**PROBLEM DETAILS**
What is needed is a faithful transcription of all the data below, pictures excluded.

**SUPPLIED DATA**
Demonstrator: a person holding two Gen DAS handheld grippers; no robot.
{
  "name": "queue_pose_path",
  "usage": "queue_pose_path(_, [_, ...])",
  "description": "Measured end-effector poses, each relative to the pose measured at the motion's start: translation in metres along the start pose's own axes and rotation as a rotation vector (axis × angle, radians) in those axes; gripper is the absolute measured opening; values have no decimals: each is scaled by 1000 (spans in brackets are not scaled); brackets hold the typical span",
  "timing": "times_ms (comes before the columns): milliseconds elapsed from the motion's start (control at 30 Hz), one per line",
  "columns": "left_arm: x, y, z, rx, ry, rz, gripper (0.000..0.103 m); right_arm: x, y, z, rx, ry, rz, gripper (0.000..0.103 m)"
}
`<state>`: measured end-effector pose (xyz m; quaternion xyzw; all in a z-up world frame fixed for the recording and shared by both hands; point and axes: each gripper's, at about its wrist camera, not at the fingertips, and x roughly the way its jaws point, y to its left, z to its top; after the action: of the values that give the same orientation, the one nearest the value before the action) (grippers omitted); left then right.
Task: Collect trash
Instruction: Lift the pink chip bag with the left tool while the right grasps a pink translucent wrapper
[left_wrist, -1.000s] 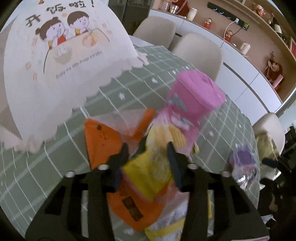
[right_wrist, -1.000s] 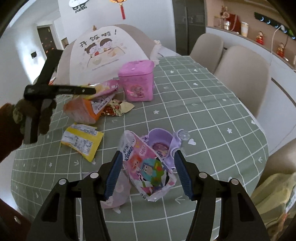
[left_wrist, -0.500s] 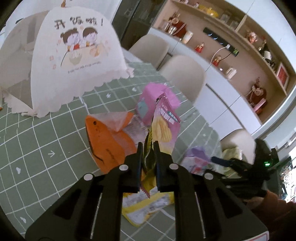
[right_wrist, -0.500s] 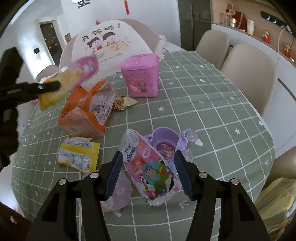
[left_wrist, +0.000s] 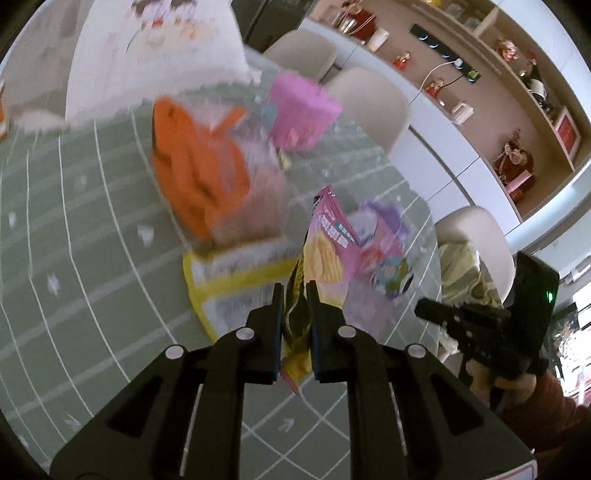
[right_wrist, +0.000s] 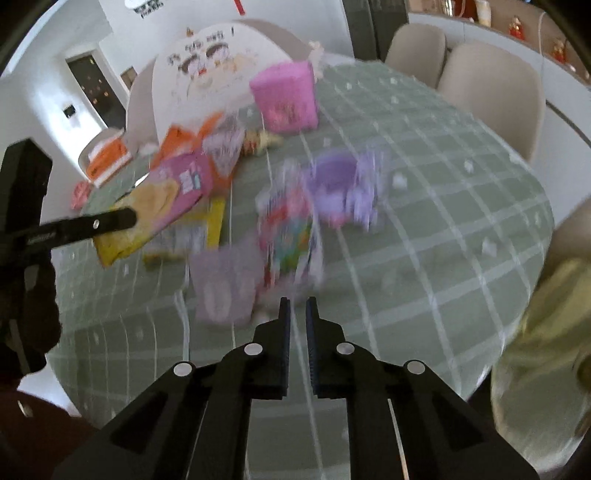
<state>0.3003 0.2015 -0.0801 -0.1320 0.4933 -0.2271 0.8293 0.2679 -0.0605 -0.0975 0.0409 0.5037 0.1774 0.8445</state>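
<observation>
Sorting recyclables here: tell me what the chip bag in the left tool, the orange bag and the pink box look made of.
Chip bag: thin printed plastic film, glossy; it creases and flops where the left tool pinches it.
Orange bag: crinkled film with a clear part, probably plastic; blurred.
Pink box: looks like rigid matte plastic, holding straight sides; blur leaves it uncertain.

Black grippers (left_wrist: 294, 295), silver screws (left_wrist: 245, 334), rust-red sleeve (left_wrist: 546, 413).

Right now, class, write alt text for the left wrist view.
The left gripper pinches a pink and yellow chip bag above a green checked tablecloth. Behind lie an orange bag, a yellow wrapper and a pink box; all blurred.
</observation>
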Motion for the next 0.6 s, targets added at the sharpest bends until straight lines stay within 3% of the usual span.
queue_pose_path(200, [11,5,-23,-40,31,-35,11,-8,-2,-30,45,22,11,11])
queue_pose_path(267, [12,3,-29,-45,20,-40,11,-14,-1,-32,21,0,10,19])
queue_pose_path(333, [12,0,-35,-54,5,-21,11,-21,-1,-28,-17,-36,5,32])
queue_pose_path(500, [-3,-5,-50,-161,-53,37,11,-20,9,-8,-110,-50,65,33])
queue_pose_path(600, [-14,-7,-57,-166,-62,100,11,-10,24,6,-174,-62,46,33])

**FINAL ANSWER**
Demonstrator: a person holding two Gen DAS handheld grippers; no robot.
{
  "name": "queue_pose_path",
  "usage": "queue_pose_path(_, [_, ...])",
  "description": "Measured end-effector poses, each relative to the pose measured at the motion's start: translation in metres along the start pose's own axes and rotation as a rotation vector (axis × angle, radians) in those axes; gripper is the absolute measured opening; values have no decimals: each is scaled by 1000 (spans in brackets are not scaled); brackets hold the typical span",
  "timing": "times_ms (comes before the columns): milliseconds elapsed from the motion's start (control at 30 Hz), one per line",
  "columns": "left_arm: x, y, z, rx, ry, rz, gripper (0.000..0.103 m); right_arm: x, y, z, rx, ry, rz, gripper (0.000..0.103 m)"
}
`<state>`: measured end-effector pose (xyz m; quaternion xyzw; all in a z-up world frame fixed for the recording and shared by both hands; point and axes: each gripper's, at about its wrist camera, not at the fingertips, and x roughly the way its jaws point, y to its left, z to its top; after the action: of the values that give the same orientation, the one nearest the value before the action) (grippers omitted); left then right.
Task: Collect trash
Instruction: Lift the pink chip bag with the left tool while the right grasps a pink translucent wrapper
[left_wrist, -1.000s] 
[right_wrist, -1.000s] 
[left_wrist, -0.500s] 
[right_wrist, -0.500s] 
[left_wrist, +0.000s] 
[right_wrist, +0.000s] 
<state>0.3003 0.2015 -0.0801 -0.1320 0.4933 -0.2271 0.8293 0.2679 -0.0605 -0.0975 0.0409 0.5037 0.1774 0.8445</state>
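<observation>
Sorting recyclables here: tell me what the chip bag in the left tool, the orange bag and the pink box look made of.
Chip bag: thin printed plastic film, glossy; it creases and flops where the left tool pinches it.
Orange bag: crinkled film with a clear part, probably plastic; blurred.
Pink box: looks like rigid matte plastic, holding straight sides; blur leaves it uncertain.

Black grippers (left_wrist: 294, 295), silver screws (left_wrist: 245, 334), rust-red sleeve (left_wrist: 546, 413).

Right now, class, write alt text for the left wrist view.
The left gripper pinches a pink and yellow chip bag above a green checked tablecloth. Behind lie an orange bag, a yellow wrapper and a pink box; all blurred.
</observation>
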Motion for the next 0.6 s, targets added at the sharpest bends until straight lines stay within 3% of the usual span.
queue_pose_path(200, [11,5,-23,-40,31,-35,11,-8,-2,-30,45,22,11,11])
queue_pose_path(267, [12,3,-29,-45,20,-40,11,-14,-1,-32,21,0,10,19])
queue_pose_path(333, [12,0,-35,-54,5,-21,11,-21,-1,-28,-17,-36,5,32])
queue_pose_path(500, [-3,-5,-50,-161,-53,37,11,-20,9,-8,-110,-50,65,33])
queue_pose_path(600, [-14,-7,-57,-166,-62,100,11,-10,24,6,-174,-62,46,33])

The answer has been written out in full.